2023-02-23 00:29:36

by Atish Patra

[permalink] [raw]
Subject: Perf event to counter mapping question

Hi All,
We are trying to figure out what is the best approach to define the
perf event to programmable counter mappings in RISC-V.
Until recently, all the programmable counter/event selector registers
were writable in M-mode (highest privilege mode) only. The firmware
residing in M-mode
would discover the mapping from device tree[1] and the perf driver
relies on SBI PMU[2] interface to discover the mapping between event &
counters.

There are new ISA extensions being proposed to make counters /event
selector register in supervisor mode as well. Thus, a pmu driver
can directly program the event selectors without relying on firmware.
However, the kernel needs to be aware of counter mapping to do that.

AFAIK, ARM64 allows all-to-all mapping in pmuv3[1]. That makes life
much easier.
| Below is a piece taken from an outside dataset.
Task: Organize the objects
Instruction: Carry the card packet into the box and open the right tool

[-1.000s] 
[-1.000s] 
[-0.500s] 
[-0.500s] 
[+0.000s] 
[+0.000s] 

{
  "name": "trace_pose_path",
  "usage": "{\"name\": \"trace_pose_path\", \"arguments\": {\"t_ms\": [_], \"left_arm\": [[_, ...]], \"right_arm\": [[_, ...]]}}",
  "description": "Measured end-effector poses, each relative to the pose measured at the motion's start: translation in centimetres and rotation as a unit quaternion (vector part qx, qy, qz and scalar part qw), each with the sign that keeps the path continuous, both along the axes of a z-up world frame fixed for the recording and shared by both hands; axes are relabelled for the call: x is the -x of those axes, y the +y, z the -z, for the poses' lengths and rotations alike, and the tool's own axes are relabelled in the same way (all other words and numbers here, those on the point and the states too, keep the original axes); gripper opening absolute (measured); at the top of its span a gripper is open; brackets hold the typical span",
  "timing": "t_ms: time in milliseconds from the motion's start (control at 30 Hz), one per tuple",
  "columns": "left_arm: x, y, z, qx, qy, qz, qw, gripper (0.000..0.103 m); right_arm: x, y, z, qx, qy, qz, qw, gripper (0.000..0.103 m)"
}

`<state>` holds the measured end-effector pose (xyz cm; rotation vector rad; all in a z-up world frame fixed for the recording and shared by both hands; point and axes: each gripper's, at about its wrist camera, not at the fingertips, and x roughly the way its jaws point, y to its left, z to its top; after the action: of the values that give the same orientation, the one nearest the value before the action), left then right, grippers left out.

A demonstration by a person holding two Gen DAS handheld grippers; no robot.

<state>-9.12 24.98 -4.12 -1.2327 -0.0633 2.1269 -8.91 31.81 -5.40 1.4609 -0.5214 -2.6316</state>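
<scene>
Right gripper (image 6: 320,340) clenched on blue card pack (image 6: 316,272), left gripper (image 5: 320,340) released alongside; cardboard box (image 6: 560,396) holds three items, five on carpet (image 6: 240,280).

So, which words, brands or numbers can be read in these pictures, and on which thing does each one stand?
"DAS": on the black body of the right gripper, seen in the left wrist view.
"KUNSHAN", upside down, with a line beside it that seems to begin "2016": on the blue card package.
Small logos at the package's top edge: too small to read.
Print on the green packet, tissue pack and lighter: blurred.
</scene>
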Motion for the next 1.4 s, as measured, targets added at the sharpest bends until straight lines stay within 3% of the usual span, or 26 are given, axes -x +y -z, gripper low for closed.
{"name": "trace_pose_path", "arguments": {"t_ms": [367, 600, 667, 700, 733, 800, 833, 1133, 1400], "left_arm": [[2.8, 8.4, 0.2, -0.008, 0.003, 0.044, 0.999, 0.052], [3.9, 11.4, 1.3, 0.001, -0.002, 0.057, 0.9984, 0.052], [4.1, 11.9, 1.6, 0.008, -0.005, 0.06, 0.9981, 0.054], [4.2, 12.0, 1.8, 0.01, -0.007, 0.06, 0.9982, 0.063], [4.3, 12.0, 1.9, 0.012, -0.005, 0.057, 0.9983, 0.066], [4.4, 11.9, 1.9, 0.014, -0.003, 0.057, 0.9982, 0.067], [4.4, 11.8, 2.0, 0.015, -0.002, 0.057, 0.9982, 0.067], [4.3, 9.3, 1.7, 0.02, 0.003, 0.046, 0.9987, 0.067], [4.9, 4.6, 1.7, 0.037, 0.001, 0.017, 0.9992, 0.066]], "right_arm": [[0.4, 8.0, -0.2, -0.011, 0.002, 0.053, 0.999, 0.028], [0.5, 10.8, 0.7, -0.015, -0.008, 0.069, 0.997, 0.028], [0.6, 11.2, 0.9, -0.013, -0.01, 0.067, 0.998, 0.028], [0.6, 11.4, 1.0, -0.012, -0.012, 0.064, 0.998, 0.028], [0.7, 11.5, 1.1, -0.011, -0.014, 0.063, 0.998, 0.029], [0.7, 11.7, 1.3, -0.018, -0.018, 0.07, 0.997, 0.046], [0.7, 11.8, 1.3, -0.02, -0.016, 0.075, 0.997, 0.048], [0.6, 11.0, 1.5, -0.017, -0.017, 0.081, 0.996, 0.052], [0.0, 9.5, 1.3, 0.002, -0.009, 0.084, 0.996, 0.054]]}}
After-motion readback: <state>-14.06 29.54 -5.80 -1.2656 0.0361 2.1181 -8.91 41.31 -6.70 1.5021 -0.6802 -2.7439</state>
It just needs to pick the next available counter.
On the other hand, x86 allows selective counter mapping which is
discovered from the json file and maintained in per event
constraints[4].
There may be some legacy reasons why it was done in x86 this way[5].
Please correct me if I am wrong in my understanding/assumption.

Here are a few approaches that can be used to solve it in RISC-V.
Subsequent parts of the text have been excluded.